If these works sound the alarm bell on this behavioral gravity, the artist also seeks to "pass the pill" with a touch of humor and derision in his titles, ( Before I was a christmas tree 2018, A la mussel fishing, I don't want to go there mom 2020, Seascape (de) 2021) instead inviting the viewer to take a new look at the elements he assembles.

Arriving in Puglia, it was with amazement that François-Xavier Laloi noticed a decline in civility towards the Mediterranean. Faced with this observation, he continues his process of recovering-recycling-sublimating, with particular attention to the relationship he has with the sea. It is by helping him, on his own scale, that a flirtation takes place. is established with what it spits out; simple waste which in his eyes has an inestimable plastic value. It is like falling in love in front of this disgusting maritime that he chooses to sublimate by incorporating them into his works. Thus, it establishes a close link between the land and maritime border by exploring new questions.

The artist

François-xavier Laloi.jpg

Biography

Born in 1993, the French artist, François-Xavier Laloi is known for his sculptures of assemblages of materials from human consumption.

During his wanderings in urban and natural environments, he notices an abandonment with regard to certain artificial objects which have reached the end of their life and use.

As he began to harvest, a flirtation was established between the artist and these artefacts.
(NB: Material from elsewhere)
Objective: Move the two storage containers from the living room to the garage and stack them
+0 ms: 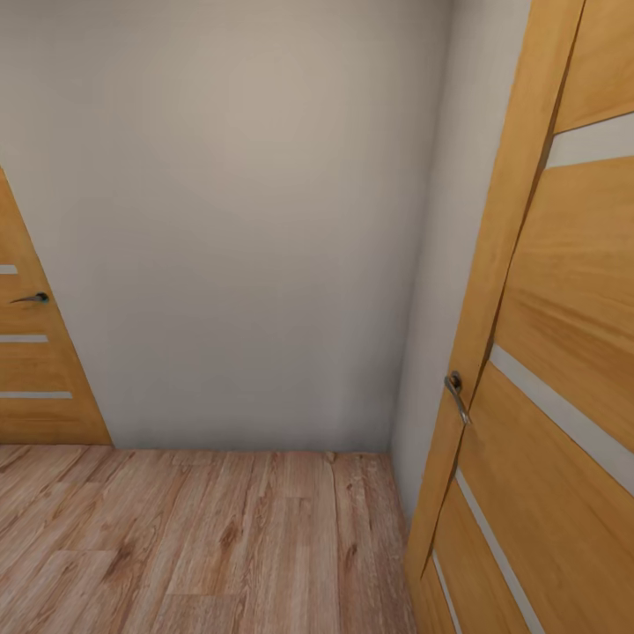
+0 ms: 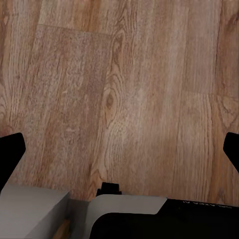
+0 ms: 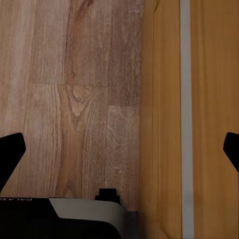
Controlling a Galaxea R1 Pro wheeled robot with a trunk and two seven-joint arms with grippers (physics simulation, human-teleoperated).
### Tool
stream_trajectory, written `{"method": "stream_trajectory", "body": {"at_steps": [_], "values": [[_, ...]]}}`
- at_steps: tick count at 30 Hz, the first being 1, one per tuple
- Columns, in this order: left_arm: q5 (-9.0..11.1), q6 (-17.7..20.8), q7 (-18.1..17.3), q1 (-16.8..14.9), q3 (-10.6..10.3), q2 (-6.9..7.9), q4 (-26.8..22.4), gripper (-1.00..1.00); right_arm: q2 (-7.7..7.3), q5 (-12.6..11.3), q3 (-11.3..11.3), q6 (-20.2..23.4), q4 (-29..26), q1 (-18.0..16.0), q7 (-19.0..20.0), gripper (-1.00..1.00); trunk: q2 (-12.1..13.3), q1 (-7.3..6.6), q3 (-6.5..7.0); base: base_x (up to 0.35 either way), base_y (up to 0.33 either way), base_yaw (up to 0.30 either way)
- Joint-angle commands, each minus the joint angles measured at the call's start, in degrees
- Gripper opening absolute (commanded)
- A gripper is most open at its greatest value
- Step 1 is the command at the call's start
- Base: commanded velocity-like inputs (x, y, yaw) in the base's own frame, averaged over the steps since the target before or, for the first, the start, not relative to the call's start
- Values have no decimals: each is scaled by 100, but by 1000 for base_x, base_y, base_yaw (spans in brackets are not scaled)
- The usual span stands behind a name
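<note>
The storage containers are out of view, and so is the garage. In the left wrist view my left gripper (image 2: 119,154) is open, its dark fingertips (image 2: 11,149) far apart over light wood planks (image 2: 124,89), with nothing between them. My right gripper (image 3: 119,154) is also open and empty. It hangs over the planks (image 3: 74,99) right beside the foot of a wooden door (image 3: 199,119).
In the head view a plain beige wall (image 1: 246,220) stands straight ahead, meeting a side wall in a corner. An open wooden door (image 1: 563,352) with a metal handle (image 1: 456,396) is close on the right. Another wooden door (image 1: 35,361) stands at the left. Wood planks (image 1: 202,537) run up to the wall.
</note>
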Motion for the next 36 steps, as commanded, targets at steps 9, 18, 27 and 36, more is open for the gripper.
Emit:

He fell in love in front of them and seeks to reveal the beauty that he feels towards them by attributing to them a preciousness.

François-Xavier's work is part of a process of upcycling in order to sanctify these rejections of humanity.

He sounds the alarm on gravity and seeks to pass the pill with derision and poetry in his works.

 

In 2020, François-Xavier Laloi moved to Puglia, in southern Italy, where he continues his work, this time with a particular interest in the sea and the rubbish it spits out. This maritime disgust, imprinted with human repressions, has, in the eyes of the artist, a singular value with which he likes to have fun to compose his astonishing assemblages.